Davacı, davalının ticari defterlerine münhasır delil olarak dayanmış değildir; defterler dışında da deliller bildirmiş ve bunları mahkeme huzuruna getirmiştir. Davacı dava açarken davalının defterlerine münhasıran dayanmadığından, davalının ticari defterlerini hazır etmemesinin aleyhine sonuç doğurması yukarıda bahsedilen içtihat uyarınca mümkün değildir.
Davacı, davalı ile aralarındaki ticari ilişkinin ve mal teslim olgusunun ispatı bakımından yazılı bir delil ibraz etmemiş ise de, vergi dairesinden gelen kayıtlardan davalı şirketin, davacı şirketle olan ticari ilişkisinden dolayı 2017 yılında 7 adet fatura ile ilgili vergi dairesine bildirimde bulunduğu tespit edilmiştir. Öte yandan davalının alacağının dayanağı olan fatura konusu malların teslimine dair imzalı sevk irsaliyeleri ibraz etmiştir. Bu durumda davacı teslim olgusunu ispat etmiş olup, bilirkişi raporuna göre 4980,91 TL alacaklı olduğu tespit edilmiştir.

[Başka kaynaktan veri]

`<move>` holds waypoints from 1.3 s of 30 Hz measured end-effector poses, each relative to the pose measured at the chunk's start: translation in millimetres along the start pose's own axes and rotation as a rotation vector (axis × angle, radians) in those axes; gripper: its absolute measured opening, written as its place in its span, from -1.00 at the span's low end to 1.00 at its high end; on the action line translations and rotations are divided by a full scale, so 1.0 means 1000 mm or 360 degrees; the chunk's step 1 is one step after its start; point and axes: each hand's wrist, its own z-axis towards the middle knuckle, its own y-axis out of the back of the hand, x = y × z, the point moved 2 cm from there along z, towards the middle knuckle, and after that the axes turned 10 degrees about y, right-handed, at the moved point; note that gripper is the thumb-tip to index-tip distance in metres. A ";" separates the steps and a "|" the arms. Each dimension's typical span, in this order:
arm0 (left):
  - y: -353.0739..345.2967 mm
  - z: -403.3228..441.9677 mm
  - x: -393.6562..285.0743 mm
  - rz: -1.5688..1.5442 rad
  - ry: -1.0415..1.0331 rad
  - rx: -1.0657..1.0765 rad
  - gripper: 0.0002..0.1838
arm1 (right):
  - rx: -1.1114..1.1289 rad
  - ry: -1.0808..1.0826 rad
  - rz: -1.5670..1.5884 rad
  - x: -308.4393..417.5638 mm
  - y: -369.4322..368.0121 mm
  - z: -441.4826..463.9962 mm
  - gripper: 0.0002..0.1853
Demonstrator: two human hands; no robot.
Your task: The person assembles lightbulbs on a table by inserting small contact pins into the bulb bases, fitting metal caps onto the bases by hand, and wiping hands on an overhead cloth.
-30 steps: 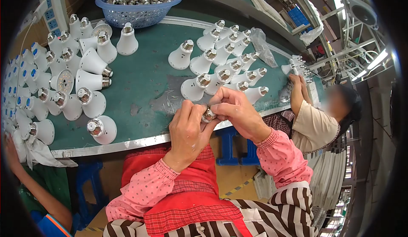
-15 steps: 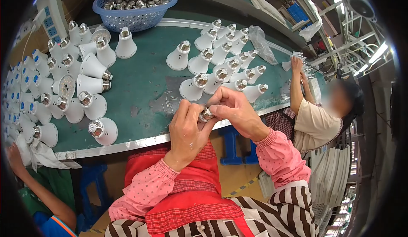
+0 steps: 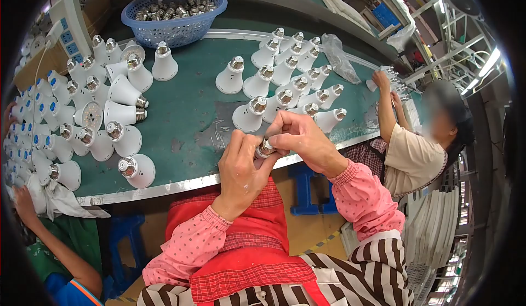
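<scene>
Just beyond the bench's front edge, my left hand [image 3: 239, 169] pinches a silver metal bulb cap [image 3: 264, 151] between thumb and fingers. My right hand [image 3: 304, 141] is closed at the same cap from the other side, thumb and forefinger pressed together at its top. Fingers cover much of the cap, and whether a white body sits under it cannot be seen. Thin pale wire bits [image 3: 221, 130] lie on the green bench to the left of my hands. Closest behind them stands a white bulb [image 3: 247, 117] with a metal cap, one of a group of several.
More white bulbs [image 3: 137, 170] stand or lie at the left, some with blue tops [image 3: 53, 107]. A blue basket [image 3: 174, 30] of metal caps sits at the back. A clear plastic bag [image 3: 338, 59] lies right of the bulbs. Co-workers' hands [image 3: 382, 81] show at both sides.
My hands keep nearly the same grip on the cap. The view has shifted slightly, and the co-worker at the right has moved a little.
</scene>
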 end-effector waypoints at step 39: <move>-0.063 0.068 0.011 0.0232 0.0116 0.0554 -0.42 | -0.1304 0.0946 -0.1803 -0.106 0.106 -0.016 -0.76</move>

H Ü K Ü M : Yukarıda Açıklanan Nedenlerle;
1-Davanın KISMEN KABULÜ ile, İstanbul Anadolu———. İCM’nin 2017/23956 Esas sayılı takip dosyasında davalının itirazın kısmen iptali ile takibin 4.980,92 TL asıl alacak bakımından devamına,
-Asıl alacağın %20’si oranında icra inkar tazminatının davalıdan alınarak davacıya ÖDENMESİNE,
-Asıl alacağın takip tarihinden itibaren değişen oranlarda avans faizi uygulanmasına,
2-Alınması gerekli 340,25 TL harçtan peşin alınan 72,25 TL harcın mahsubu ile bakiye 248,00 TL’nin davalıdan tahsili ile HAZİNEYE GELİR KAYDINA, Davacı tarafından yatırılan 72,25 TL harcın davalıdan alınarak DAVACIYA ÖDENMESİNE,
3-Davacı tarafça sarf edilmiş, 35,90 TL, 5,20 TL vekalet pulu, 700 TL bilirkişi ücreti, 168,00 TL posta gideri olmak üzere toplam 909,10 TL’den kabul edilen kısma isabet eden 757,09 TLnin davalıdan alınarak DAVACI TARAFA VERİLMESİNE,
4-Davacı taraf kendisini vekil ile temsil ettirdiğinden ——– uyarınca 2725,00 TL vekalet ücretinin davalı ——–‘dan alınarak DAVACI TARAFA VERİLMESİNE,
5-Bakiye gider avansının karar kesinleştiğinde ve talep halinde yatırana İADESİNE,
Dair tebliğden itibaren 2 hafta içinde istinaf yolu açık olmak üzere davacı vekilinin huzurunda verilen karar açıkça okundu, usulen anlatıldı.